**RECORDS SHOWN**
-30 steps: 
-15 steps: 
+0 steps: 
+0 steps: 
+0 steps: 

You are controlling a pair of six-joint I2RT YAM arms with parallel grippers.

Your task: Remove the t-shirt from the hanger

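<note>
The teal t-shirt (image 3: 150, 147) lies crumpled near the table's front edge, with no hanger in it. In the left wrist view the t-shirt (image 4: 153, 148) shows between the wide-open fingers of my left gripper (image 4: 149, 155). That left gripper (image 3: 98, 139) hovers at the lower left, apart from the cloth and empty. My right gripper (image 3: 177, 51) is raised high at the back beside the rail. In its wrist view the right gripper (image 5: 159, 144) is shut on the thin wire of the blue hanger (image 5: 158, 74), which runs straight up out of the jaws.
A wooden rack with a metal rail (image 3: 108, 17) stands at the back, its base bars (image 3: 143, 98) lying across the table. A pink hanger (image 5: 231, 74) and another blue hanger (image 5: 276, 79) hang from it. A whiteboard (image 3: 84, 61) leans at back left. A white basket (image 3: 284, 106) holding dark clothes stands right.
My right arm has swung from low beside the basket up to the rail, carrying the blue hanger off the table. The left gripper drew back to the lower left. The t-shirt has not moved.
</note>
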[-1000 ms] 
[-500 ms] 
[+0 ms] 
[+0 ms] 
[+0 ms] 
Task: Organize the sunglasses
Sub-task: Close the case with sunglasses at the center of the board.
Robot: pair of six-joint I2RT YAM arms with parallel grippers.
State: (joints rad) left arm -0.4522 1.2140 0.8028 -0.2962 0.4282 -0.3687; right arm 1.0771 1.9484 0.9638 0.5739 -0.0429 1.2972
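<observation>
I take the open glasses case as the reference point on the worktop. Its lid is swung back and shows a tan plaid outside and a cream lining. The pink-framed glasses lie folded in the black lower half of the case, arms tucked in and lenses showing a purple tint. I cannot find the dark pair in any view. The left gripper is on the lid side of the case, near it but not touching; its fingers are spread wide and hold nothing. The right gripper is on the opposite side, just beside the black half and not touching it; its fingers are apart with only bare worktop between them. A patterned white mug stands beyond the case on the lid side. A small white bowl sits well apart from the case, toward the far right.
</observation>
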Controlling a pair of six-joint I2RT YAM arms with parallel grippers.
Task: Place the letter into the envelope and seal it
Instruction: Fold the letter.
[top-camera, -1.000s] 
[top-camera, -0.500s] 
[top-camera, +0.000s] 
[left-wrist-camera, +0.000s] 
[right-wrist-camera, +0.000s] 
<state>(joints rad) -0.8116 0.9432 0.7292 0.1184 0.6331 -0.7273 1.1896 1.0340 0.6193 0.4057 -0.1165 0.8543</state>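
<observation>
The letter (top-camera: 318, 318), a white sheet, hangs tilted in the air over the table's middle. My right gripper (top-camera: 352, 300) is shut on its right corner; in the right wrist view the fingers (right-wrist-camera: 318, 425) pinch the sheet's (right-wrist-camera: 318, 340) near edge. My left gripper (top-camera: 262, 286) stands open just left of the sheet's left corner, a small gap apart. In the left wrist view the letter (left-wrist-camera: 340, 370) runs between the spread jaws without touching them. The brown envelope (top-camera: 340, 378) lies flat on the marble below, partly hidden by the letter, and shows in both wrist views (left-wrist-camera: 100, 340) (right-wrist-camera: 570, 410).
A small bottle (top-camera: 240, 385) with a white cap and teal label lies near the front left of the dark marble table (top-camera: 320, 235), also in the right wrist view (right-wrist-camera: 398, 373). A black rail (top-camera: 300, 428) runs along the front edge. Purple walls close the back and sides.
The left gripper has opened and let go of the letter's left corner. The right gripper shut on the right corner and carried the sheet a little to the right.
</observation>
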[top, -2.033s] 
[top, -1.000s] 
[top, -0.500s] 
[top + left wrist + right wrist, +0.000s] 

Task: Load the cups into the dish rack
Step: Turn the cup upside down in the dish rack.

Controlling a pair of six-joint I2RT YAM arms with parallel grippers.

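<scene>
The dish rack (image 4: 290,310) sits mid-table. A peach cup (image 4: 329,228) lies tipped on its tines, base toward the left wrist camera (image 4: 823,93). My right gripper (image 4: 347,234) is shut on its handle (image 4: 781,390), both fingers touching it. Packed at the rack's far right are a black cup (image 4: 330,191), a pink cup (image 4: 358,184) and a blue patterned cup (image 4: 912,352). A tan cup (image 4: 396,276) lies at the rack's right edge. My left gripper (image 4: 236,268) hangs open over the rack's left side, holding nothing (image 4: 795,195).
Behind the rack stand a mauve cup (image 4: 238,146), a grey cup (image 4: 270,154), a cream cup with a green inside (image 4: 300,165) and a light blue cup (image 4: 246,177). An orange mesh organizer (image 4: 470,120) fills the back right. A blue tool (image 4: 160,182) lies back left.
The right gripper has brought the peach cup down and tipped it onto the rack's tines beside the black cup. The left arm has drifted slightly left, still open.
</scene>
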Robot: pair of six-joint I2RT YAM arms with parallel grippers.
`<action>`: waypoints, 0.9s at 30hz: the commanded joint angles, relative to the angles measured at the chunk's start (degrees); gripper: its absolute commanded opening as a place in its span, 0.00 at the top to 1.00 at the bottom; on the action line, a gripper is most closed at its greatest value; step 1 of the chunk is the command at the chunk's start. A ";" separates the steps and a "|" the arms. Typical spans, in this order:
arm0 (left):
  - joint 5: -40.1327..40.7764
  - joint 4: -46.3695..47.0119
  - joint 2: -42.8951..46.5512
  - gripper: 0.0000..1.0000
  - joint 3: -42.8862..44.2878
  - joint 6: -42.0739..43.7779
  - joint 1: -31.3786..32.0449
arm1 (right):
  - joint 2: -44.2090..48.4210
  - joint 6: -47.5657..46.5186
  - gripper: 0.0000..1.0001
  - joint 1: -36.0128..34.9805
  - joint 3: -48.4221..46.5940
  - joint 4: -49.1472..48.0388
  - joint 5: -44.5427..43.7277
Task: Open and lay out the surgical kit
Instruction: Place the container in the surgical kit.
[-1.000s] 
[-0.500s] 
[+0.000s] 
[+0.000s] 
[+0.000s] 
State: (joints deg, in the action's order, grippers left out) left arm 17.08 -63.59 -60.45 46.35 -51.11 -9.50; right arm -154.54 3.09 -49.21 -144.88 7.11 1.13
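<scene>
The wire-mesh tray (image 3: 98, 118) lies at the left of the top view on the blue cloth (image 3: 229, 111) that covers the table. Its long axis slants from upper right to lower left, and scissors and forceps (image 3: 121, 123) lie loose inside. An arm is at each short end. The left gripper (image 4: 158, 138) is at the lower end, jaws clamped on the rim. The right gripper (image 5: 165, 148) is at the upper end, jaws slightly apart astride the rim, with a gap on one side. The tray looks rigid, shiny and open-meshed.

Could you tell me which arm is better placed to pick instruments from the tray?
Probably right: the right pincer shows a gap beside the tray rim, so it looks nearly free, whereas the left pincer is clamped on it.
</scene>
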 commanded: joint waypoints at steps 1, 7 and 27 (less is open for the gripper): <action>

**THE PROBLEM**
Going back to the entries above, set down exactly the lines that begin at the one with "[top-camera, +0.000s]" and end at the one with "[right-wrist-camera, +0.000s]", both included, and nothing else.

**SOLUTION BELOW**
[top-camera, +0.000s] 
[left-wrist-camera, +0.000s] 
[right-wrist-camera, +0.000s] 

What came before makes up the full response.